On a pitch that had turned into a raging turner by the end of the fourth day, the responsibility in ensuring India won the opening Test by a convincing margin was entrusted on the spin duo of Ravichandran Ashwin and Ravindra Jadeja, who had done mot of the damage in the first innings.
While the duo did do considerable damage in the second innings, picking up 7 out o the 11 wickets, the other bowler who was impressive as well was Mohammad Shami, who took two wickets on Day Five with his reverse swing.
It really is a boon for Virat Kohli and co. that they have someone within their ranks who has the ability to swing the ball the other way and critically, someone who has very good control over it.
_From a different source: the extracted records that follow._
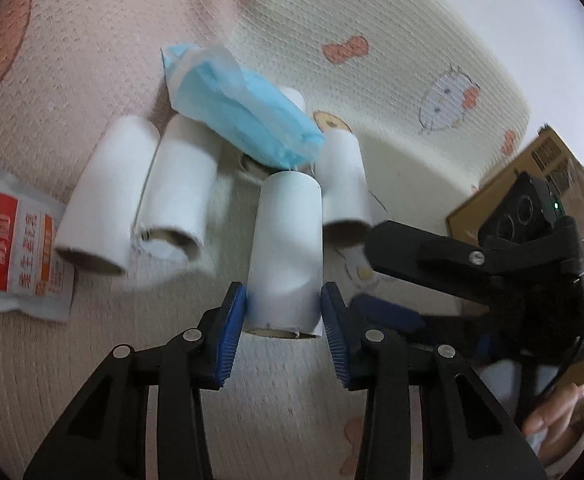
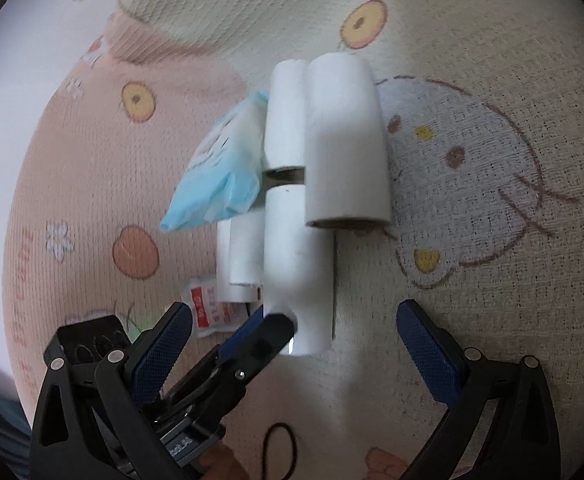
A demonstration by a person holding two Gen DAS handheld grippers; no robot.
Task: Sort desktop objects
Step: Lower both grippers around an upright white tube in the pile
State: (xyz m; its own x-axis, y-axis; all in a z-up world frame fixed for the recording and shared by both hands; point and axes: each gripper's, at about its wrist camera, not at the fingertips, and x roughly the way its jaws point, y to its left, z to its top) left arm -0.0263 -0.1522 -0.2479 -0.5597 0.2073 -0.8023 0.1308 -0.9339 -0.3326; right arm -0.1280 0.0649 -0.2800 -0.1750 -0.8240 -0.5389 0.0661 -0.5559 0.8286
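Note:
My left gripper (image 1: 284, 332) has its blue pads pressed on both sides of a white paper tube (image 1: 288, 256) that lies on the patterned cloth; the tube wall is slightly dented. From the right wrist view the same tube (image 2: 295, 264) points toward me with the left gripper (image 2: 288, 332) on its near end. My right gripper (image 2: 295, 310) stands wide open just in front of that tube, holding nothing; it shows as a black gripper (image 1: 367, 276) at the right of the left wrist view. Three more white tubes (image 1: 108, 200) (image 1: 176, 192) (image 1: 341, 180) lie around, with a blue face mask (image 1: 244, 116) draped over them.
A white sachet with red and orange print (image 1: 20, 256) lies left of the tubes. A cardboard box (image 1: 531, 184) stands at the right behind the right gripper. A black hair tie (image 2: 280, 452) lies on the cloth (image 2: 491, 240) near me. A person's hand (image 1: 551, 420) holds the right gripper.

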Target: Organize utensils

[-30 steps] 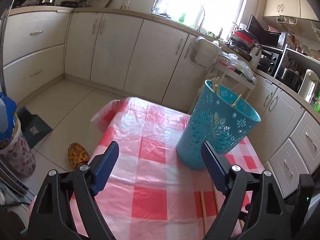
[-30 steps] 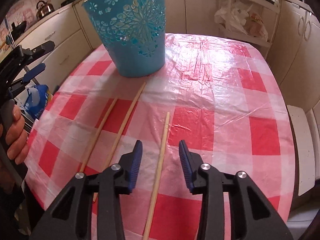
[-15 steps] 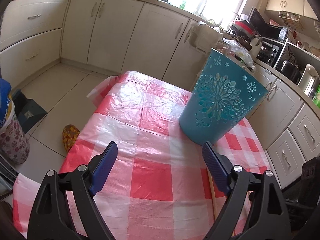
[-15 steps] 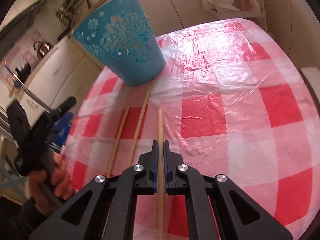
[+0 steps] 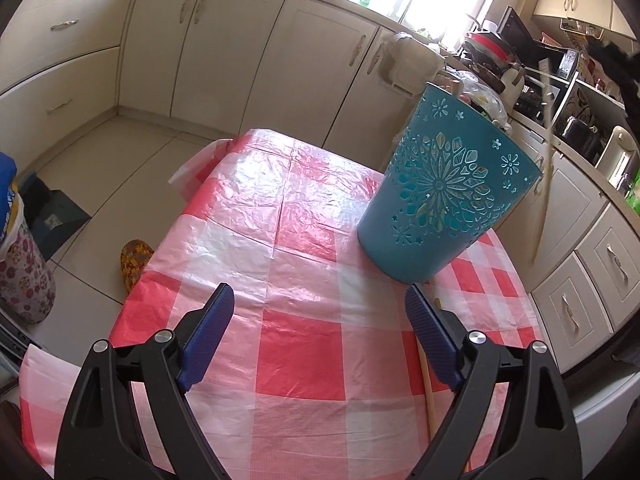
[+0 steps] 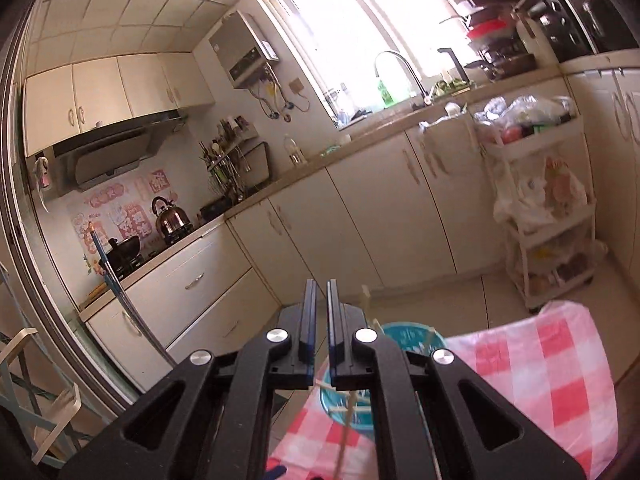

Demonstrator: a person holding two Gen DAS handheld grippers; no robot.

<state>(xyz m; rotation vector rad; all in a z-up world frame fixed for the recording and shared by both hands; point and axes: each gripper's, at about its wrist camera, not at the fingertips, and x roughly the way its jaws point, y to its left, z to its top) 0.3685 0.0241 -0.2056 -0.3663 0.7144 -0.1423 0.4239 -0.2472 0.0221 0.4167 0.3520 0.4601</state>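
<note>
The left tongs [image 5: 318,296] stand wide apart with nothing between their blue pads, low over the tabletop [image 5: 304,264], which is covered with a red-and-white checked plastic cloth. Just beside the right-hand pad a loose wooden chopstick [image 5: 427,380] lies flat on the cloth, its far end pointing towards the teal plastic basket with cut-out flower patterns [image 5: 448,200]. The basket stands upright on the right part of the tabletop, just beyond the tongs.

To the right of the basket and off the cloth, a pale wooden chopstick [image 5: 545,160] hangs steeply in the air, blurred. Its upper end runs up towards a dark shape at the top right corner that looks like the other tool.

In the right wrist view the right tongs [image 6: 321,284] are drawn together, only a thin slit between the pads, and point almost level across the kitchen. They are clamped on the pale wooden chopstick [image 6: 346,428], which dangles below them. Directly underneath sits the teal basket [image 6: 412,338], seen from above, with several sticks already leaning inside; the checked tabletop [image 6: 540,360] spreads to its right.

Farther off are a patterned slipper [image 5: 134,258] on the tiled floor, cream cabinets [image 5: 240,60], a white trolley [image 6: 548,220], a steel kettle [image 6: 170,220] and a bright window [image 6: 352,20].
</note>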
One would think that Shami’s control over that art would have involved a lot of hard work, but if his coach Barauddin in Amroha, the place from where he originally hails from, is to be believed then the fast bowler’s ability to bowl contrast swing is natural since he never bowled with the new ball when he was young.
“He (Shami) used to bowl with the old ball in tournaments and even after a match used to rub it for further practice against young kids. He always wanted to be called a fast bowler. That’s why he used to get the old ball. It was disappointing initially, but he made the most of it.
“His (Shami’s) magic with reverse swing is natural as he was never allowed to bowl with the new ball during his early days in his village,” he told the Hindustan Times.
On Monday, it wasn’t the first time that Shami showed off his prowess with the old ball. Right from his debut Test match against the West Indies in Kolkata, where he took nine wickets, he showed that on barren wickets, he was someone who could be relied upon with the old ball in hand.
Now as he returns to the scene of that devastation, he will look to rely on those memories and deliver once again, just he had done so in that game in 2013.